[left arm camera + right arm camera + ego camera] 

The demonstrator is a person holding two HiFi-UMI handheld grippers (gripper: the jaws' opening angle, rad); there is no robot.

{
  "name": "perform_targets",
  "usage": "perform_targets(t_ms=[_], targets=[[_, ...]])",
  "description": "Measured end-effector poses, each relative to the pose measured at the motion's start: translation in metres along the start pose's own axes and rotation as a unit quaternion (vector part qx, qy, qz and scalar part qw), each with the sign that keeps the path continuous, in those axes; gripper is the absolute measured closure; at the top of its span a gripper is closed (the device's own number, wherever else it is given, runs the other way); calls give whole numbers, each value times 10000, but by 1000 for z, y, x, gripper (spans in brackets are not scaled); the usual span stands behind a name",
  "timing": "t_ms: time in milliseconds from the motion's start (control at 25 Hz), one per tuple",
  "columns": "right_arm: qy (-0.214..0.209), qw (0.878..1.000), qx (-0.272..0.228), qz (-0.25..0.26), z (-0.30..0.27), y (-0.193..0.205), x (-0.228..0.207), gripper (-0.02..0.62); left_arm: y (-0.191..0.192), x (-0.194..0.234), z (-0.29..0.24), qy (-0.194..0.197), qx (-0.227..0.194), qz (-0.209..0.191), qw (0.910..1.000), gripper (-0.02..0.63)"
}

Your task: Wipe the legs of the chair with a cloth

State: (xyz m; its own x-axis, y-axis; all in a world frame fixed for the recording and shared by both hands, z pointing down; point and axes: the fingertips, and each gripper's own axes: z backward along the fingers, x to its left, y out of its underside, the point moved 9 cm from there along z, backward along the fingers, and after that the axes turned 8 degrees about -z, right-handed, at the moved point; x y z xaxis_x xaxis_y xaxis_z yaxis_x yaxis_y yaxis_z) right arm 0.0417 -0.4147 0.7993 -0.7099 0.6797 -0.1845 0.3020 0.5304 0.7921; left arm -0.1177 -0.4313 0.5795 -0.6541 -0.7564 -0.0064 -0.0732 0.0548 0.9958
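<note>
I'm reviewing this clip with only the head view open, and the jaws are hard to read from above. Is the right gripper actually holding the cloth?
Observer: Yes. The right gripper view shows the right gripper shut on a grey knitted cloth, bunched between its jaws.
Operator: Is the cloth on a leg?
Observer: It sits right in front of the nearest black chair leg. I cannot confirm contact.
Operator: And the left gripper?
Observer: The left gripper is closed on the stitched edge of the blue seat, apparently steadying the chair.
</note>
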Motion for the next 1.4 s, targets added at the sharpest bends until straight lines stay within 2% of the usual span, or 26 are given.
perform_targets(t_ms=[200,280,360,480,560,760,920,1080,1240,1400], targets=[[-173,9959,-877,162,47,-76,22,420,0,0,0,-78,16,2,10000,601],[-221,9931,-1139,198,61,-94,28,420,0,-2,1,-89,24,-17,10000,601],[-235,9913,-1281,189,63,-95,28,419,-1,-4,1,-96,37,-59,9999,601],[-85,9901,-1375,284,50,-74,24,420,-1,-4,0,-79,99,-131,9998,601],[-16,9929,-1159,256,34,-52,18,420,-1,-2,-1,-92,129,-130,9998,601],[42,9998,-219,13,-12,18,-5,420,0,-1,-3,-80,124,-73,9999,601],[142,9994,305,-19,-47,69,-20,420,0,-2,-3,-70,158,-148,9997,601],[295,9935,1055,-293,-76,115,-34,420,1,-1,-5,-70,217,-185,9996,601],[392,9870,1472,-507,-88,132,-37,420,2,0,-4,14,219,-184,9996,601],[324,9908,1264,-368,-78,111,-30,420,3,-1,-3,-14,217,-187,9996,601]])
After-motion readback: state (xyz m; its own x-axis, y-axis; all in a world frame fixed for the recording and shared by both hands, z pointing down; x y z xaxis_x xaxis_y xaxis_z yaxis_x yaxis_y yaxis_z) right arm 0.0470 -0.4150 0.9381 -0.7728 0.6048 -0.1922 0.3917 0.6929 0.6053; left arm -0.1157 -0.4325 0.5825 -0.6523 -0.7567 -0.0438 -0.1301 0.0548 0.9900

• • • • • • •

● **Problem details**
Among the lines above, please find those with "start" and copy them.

● **Task solution**
  "description": "Measured end-effector poses, each relative to the pose measured at the motion's start: translation in metres along the start pose's own axes and rotation as a unit quaternion (vector part qx, qy, qz and scalar part qw), each with the sign that keeps the path continuous, in those axes; gripper is the absolute measured closure; at the top of its span a gripper is closed (the device's own number, wherever else it is given, runs the other way); calls give whole numbers, each value times 10000, but by 1000 for z, y, x, gripper (spans in brackets are not scaled); the usual span stands behind a name",
  "timing": "t_ms: time in milliseconds from the motion's start (control at 25 Hz), one per tuple",

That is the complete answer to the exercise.